**Your objective**.
Wherever the word "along" appears in a line of the records, copy that line.

Records contained in a dataset

::::::::

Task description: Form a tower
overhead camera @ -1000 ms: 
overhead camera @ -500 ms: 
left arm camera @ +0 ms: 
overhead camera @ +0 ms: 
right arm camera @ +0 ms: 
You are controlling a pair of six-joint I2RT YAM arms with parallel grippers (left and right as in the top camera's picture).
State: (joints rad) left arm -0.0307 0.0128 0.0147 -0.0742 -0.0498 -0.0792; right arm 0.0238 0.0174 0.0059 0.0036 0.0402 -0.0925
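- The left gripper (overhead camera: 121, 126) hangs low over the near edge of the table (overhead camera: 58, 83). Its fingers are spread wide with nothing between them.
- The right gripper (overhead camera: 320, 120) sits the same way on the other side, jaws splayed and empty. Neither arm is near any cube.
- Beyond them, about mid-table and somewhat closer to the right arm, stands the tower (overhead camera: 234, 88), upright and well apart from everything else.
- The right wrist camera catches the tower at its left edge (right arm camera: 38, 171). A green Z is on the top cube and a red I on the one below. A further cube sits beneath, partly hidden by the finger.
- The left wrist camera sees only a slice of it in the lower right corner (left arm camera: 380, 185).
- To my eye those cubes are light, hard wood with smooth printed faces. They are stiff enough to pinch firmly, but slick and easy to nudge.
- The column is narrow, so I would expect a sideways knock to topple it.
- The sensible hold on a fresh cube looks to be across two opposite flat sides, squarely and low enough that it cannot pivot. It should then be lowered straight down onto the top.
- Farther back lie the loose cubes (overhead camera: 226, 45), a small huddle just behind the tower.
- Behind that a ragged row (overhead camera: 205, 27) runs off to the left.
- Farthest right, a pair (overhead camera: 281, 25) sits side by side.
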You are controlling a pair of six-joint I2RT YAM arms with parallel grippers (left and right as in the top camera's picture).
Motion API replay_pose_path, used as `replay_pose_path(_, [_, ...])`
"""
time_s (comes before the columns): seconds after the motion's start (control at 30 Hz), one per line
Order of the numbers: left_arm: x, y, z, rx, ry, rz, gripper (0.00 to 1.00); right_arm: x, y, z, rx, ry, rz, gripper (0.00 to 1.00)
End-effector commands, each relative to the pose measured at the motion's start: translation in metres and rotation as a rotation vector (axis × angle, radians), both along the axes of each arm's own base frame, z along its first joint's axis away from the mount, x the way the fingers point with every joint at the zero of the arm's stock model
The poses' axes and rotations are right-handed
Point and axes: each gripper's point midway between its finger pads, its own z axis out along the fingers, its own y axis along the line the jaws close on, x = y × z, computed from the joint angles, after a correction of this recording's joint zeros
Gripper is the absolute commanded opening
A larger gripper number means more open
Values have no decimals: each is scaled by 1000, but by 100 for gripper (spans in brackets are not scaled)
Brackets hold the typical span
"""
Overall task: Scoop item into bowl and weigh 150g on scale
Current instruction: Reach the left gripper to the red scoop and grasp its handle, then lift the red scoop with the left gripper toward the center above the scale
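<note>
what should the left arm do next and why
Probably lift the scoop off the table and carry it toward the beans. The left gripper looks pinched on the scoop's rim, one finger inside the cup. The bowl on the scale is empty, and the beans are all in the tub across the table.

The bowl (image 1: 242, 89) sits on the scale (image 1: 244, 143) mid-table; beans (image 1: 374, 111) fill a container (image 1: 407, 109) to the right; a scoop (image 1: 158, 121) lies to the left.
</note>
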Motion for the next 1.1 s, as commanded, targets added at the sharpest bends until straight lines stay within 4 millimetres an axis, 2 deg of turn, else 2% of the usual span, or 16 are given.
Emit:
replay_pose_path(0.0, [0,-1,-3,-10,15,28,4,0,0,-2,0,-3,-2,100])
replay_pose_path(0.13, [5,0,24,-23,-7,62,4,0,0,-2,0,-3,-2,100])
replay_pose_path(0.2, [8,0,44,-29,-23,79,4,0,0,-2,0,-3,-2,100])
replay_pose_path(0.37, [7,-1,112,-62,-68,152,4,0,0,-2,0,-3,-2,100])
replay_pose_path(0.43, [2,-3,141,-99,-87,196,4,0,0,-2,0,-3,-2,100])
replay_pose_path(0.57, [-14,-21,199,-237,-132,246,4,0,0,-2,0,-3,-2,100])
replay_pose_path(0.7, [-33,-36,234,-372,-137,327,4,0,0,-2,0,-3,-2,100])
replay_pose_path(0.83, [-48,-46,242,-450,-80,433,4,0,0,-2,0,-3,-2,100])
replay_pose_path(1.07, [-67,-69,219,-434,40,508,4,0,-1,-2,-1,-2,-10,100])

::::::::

**Solution to this exercise**.
End-effector commands, each relative to the pose measured at the motion's start: translation in metres and rotation as a rotation vector (axis × angle, radians), both along the axes of each arm's own base frame, z along its first joint's axis away from the mount, x the way the fingers point with every joint at the zero of the arm's stock model
Point and axes: each gripper's point midway between its finger pads, its own z axis out along the fingers, its own y axis along the line the jaws close on, x = y × z, computed from the joint angles, after a correction of this recording's joint zeros

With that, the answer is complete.